Brian Doyle’s diverse essays reflect his love affair with words . . . and God

Reviewed by Sister Mary Core, OSB

As I read “One Long River of Song,” a collection of Brian Doyle’s many essays, I wished I had personally known this man who had a “love affair” with words. In this one book alone, Doyle spews out every emotion imaginable, while writing in a style uniquely his own.

The title is so right, for each essay rolls along like water rippling over the rocks of a mountain spring: bright, bubbly, singing, raging and rushing forward, and filled with life ! Doyle plays with the words, as in:  “extraordinary ordinary succinct ancient naked stunning perfect simple ferocious love.” (page 12) As if, “one word won’t do, so here are 10 more.”

His diverse essays on 9-11 (Leap) and on a one-armed doll (Joey’s Doll’s Other Arm) both become, as do all his essays, a forum to speak of love and goodness and the mystery of God.

THE HAND OF GOD IN EVERYTHING

Doyle is an unabashed Catholic, whose writing is a cross between Sacred Scripture, the Catechism, poetry, the ripple of a mountain stream and the hum of a busy, bumble bee.

Brian Doyle sees in everything — the hand of God. Each essay beckons the reader to look more deeply into the mystery of life. Each essay, often based on a simple, everyday occurrence, is viewed like a multi-faceted gem with a plethora of truths to tell.

Brian Doyle was a consummate storyteller who had an ability, a marvelous gift, for turning a word or words into magic. In the essay “His Last Game,” a simple drive to the pharmacy becomes an account of all that is experienced along the way as well as experiences of years past.

A very short and powerful essay called “100th Street” recalls the gratitude and respect we all felt for those who put their lives on the line on 9/11.

A trip to the Post Office in “God Again” is an encounter with God in the guise of the patient Postal Worker behind the counter.

And then there are the few short lines of “Joey” which speak of a loving son putting on his father’s socks during his illness with “The Thing.”

ESSAYS THAT OPEN HEARTS, MINDS

In these often riveting essays Brian Doyle was able to write of family and friends, of nature, of human nature, of things small and insignificant, as well as large and looming. Each essay drew me in and left me feeling full.

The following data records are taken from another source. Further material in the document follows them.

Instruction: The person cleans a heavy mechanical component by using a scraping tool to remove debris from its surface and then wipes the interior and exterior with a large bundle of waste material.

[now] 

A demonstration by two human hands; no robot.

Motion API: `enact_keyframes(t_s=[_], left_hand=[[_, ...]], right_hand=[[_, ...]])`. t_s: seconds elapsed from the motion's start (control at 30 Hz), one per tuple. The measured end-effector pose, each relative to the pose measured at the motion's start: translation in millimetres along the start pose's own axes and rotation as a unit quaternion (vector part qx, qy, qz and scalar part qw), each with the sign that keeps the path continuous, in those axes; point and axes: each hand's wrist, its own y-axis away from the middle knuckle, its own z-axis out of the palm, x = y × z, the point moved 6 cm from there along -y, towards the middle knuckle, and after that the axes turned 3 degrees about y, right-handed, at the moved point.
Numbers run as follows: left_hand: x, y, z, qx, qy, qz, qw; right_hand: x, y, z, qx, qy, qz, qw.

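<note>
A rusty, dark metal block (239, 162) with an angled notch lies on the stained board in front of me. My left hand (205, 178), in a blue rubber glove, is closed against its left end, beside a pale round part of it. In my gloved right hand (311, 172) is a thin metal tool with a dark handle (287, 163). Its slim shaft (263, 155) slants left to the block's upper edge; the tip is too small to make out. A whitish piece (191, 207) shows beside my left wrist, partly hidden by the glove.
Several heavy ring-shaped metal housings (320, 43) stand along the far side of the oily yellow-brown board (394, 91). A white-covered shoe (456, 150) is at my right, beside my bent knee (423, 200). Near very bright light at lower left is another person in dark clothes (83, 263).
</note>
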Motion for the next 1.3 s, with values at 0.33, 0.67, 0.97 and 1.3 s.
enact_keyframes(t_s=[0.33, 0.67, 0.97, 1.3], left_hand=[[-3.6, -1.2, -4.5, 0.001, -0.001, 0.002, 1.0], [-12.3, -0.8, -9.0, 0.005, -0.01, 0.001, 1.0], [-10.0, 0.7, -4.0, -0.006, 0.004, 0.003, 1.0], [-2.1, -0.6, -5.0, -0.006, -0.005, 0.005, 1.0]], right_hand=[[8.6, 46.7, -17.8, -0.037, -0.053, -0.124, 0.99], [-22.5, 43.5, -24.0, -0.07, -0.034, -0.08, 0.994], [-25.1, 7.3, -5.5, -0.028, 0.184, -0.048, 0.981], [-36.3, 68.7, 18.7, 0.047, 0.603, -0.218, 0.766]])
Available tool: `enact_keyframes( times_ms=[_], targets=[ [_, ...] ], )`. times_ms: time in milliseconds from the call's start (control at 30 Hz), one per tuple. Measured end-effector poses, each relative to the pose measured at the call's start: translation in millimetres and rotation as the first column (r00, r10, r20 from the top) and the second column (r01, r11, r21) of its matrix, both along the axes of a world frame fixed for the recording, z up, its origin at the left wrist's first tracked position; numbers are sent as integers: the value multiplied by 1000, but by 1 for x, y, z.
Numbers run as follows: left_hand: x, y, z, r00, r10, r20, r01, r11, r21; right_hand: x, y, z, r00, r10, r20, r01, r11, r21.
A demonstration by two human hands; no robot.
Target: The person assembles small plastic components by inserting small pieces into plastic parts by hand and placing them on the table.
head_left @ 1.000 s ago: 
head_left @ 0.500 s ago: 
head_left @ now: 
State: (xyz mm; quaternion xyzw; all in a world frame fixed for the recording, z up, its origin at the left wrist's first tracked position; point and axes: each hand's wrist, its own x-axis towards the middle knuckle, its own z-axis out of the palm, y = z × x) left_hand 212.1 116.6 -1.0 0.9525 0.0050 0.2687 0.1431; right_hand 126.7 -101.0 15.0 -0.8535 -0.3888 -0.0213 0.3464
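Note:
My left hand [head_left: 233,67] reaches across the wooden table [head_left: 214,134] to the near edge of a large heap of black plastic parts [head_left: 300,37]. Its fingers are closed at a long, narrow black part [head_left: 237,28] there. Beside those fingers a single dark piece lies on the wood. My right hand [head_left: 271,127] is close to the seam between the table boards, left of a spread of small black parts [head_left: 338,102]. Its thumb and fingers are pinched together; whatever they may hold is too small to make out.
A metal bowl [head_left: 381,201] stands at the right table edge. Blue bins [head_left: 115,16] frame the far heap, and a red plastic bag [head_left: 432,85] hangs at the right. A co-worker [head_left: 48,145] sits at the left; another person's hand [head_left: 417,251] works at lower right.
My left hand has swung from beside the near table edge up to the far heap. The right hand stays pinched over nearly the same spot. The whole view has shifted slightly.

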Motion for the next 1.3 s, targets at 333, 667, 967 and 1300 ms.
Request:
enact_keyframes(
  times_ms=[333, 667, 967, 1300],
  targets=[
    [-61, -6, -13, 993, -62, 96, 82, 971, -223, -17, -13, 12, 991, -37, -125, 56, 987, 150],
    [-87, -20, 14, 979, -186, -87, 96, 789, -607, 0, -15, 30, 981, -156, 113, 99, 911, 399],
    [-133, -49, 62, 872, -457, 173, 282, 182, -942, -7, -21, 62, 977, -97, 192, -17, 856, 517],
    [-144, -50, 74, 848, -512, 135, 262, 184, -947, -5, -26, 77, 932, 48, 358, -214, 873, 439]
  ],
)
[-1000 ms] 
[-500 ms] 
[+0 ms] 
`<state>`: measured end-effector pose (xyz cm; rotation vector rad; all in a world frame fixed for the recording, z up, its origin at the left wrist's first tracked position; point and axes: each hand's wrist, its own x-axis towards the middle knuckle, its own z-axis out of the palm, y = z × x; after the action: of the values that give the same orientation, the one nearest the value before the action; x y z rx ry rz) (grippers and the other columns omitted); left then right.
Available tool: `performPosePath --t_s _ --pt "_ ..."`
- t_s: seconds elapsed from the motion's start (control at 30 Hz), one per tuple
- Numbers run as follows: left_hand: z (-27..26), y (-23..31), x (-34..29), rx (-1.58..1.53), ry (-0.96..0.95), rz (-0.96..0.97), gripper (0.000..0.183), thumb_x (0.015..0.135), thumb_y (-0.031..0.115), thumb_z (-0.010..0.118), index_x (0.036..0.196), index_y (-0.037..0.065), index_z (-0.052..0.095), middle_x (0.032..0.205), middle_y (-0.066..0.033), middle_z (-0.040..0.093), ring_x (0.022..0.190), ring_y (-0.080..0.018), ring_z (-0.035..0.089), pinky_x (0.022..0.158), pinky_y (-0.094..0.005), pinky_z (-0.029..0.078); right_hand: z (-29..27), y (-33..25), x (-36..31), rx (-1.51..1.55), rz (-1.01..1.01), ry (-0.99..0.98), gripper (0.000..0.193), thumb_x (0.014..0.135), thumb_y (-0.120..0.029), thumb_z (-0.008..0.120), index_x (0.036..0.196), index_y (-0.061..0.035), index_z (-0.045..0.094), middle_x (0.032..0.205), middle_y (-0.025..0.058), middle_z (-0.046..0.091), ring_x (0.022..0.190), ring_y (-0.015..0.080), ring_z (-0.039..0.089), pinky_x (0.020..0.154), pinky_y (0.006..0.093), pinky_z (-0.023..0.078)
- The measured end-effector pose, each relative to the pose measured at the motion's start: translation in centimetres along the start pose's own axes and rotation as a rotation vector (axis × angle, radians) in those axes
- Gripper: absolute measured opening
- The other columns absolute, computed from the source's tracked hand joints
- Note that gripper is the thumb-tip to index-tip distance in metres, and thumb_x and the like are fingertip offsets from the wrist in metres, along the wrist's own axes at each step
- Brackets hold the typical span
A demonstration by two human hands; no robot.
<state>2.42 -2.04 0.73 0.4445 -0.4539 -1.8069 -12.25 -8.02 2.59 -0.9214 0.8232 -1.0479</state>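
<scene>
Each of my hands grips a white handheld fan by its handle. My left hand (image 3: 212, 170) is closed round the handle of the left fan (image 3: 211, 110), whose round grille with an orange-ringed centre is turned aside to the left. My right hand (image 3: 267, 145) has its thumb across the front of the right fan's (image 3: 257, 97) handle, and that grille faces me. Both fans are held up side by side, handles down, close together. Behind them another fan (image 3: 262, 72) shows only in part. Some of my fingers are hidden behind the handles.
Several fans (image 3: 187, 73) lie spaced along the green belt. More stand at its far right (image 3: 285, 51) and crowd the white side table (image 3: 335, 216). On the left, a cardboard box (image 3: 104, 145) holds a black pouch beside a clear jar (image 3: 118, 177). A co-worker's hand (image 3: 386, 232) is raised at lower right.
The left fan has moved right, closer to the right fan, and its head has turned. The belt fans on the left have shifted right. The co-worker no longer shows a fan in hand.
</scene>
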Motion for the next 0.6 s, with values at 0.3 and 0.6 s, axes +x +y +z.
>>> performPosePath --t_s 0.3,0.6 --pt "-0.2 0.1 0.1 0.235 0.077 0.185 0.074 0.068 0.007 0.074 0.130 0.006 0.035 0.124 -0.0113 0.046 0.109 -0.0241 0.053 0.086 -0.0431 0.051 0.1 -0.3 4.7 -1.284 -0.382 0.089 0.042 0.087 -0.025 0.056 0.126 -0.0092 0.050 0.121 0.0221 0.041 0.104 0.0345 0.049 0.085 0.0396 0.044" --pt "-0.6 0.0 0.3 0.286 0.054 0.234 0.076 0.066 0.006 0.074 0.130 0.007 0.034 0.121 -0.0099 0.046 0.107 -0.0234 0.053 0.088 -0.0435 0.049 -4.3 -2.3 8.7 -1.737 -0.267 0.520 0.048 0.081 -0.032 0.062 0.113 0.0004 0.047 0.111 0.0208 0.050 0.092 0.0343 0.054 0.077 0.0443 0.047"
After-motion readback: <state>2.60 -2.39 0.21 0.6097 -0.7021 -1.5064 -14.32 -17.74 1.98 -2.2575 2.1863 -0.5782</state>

Because it is a book of essays, I could read and savor a one-page story, — or linger over a much longer discourse on his children. No matter the length, each essay was on its own, a piece of wisdom, a period of laughter, a sobering thought, a delight to read, an “ah-ha” moment.

Brian Doyle was a relatively unknown author. His style of writing was unique and reflected his love of life, the written word, and his deeply rooted faith. Doyle said he loved to “catch and share” stories. “What could be holier and cooler than that?” he told The Oregonian. “Stories change lives; stories save lives. . . . They crack open hearts, they open minds.”

“One Long River of Song” did that for me. I hope it will do that for you.

Brian Doyle died before “One Long River of Song” was published. He passed away in May of 2017 from brain cancer. The book, a compilation of his many essays, was published in 2019 by his wife, Mary Miller Doyle.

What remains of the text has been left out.